When Moshe ascended to shamayim to receive the Torah, he was accosted by angels demanding, “Mah l’yelud isha beineinu?” – what is this ‘born of woman’ doing among us? (Shabbos 88)
Clearly the term ‘born of woman’ is intended as a derogatory lowering of Moshe’s stature, and the misogynistic overtones may indeed be intended (see Mei HaShiloach for a striking comment in that regard). I think there is more to it than that. The Alter m’Slabodka writes that what distinguishes man from angel is man’s power of free choice. An angel’s existence is static, but man has the ability to elevate himself and all the universe to come closer to G-d. He reads this idea into the debate between the angels and Moshe, but the essential point is that Torah is the vehicle that directs bechira. Who was it that first exercised this right of bechira? It was woman. Chavah made the first choice to disobey, which may have in fact changed the whole concept of bechira to allow man freedom to turn away from G-d (see R’ Dessler, vol 2). The gemara highlights the double edged sword of free choice – Moshe is ‘yelud isha’, a descendent of the one who introduced disobedience to G-d in the world, yet, according to the Alter’s reading (see vol 2), that very power or free choice to disobey is what makes man most deserving to receive the dvar Hashem.

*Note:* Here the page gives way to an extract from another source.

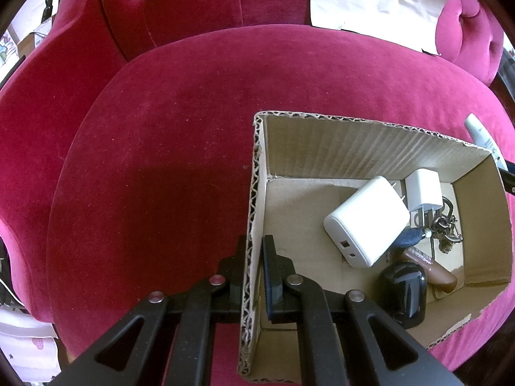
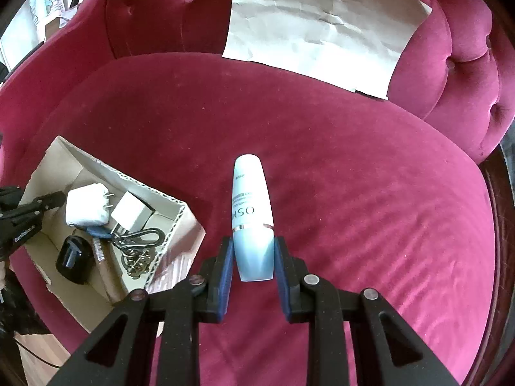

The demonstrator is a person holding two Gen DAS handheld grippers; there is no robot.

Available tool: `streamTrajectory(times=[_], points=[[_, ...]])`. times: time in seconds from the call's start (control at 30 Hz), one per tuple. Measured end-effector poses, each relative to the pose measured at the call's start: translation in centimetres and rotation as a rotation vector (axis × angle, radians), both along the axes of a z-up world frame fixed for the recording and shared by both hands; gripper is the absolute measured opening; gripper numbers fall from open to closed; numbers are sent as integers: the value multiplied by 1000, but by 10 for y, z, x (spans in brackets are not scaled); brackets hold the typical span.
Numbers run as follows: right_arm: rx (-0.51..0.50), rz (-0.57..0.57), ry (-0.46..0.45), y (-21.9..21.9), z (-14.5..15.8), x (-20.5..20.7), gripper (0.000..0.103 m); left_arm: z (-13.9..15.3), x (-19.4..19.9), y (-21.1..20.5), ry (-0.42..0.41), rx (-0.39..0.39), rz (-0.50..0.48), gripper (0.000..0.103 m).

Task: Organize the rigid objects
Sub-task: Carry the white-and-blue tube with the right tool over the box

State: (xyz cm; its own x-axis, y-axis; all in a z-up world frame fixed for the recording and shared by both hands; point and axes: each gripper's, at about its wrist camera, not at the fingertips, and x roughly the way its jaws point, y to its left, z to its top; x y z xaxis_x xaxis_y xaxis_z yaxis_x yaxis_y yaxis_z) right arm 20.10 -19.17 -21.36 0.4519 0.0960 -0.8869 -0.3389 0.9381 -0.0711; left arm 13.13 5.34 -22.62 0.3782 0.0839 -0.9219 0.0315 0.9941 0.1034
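Note:
An open cardboard box [image 1: 354,148] sits on a red velvet seat [image 1: 180,135]. My left gripper [image 1: 252,254] is shut on the box's left wall, one finger inside and one outside. In the box lie a large white charger [image 1: 363,222], a small white charger [image 1: 423,191], a black rounded object [image 1: 404,292], a brown tube [image 1: 434,270] and metal keys [image 1: 445,225]. My right gripper [image 2: 252,254] is shut on the pale blue cap end of a white and blue bottle [image 2: 251,212], to the right of the box [image 2: 180,222]. The bottle's tip shows in the left wrist view [image 1: 482,135].
A crumpled sheet of paper [image 2: 322,25] leans against the tufted backrest [image 2: 161,9]. The armrest [image 2: 466,74] curves around on the right. The left gripper [image 2: 38,206] shows at the box's far wall in the right wrist view.

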Motion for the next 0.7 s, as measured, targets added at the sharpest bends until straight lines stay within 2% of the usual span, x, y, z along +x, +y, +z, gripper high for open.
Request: streamTrajectory(times=[0.23, 0.7], points=[[17, -47, 31, -1, 2, -3, 26, 1, 0, -1, 1, 0, 4, 8], [-21, -111, 60, -5, 10, -9, 26, 0, 0, -1, 0, 3, -1, 8]])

Our discussion of ‘Moshe hosif yom echad m’da’ato’, Moshe adding an extra day of preparation for kabbalas haTorah, got me thinking of this term ‘yelud isha’ in a different way. Rashi (P’ Braishis) explains that Chavah was led to sin by her having added to the command of Hashem – G-d commanded not to eat of the eitz hada’as, yet she told the nachash that she was commanded not to touch it. By confusing the prohibition, she ended up eating from the tree. By the angels’ measure, Moshe was a day late in getting to shamayim. ‘Yelud isha’ may be intended as a reminder that adding to the dvar Hashem m’da’ato can have tragic consequences, as the history of Chavah illustrates. This approach is a bit harder to work into the answer of the gemara, which highlights man’s mission of overcoming a yetzer hara. Perhaps Moshe was suggesting that in Chavah’s pure environment of gan eden adding to G-d’s command was unnecessary, but after man has already fallen and must overcome his base instinct, we require the additional preparation and enactments of torah sheba’al peh to prepare us to receive and help us observe the dvar Hashem.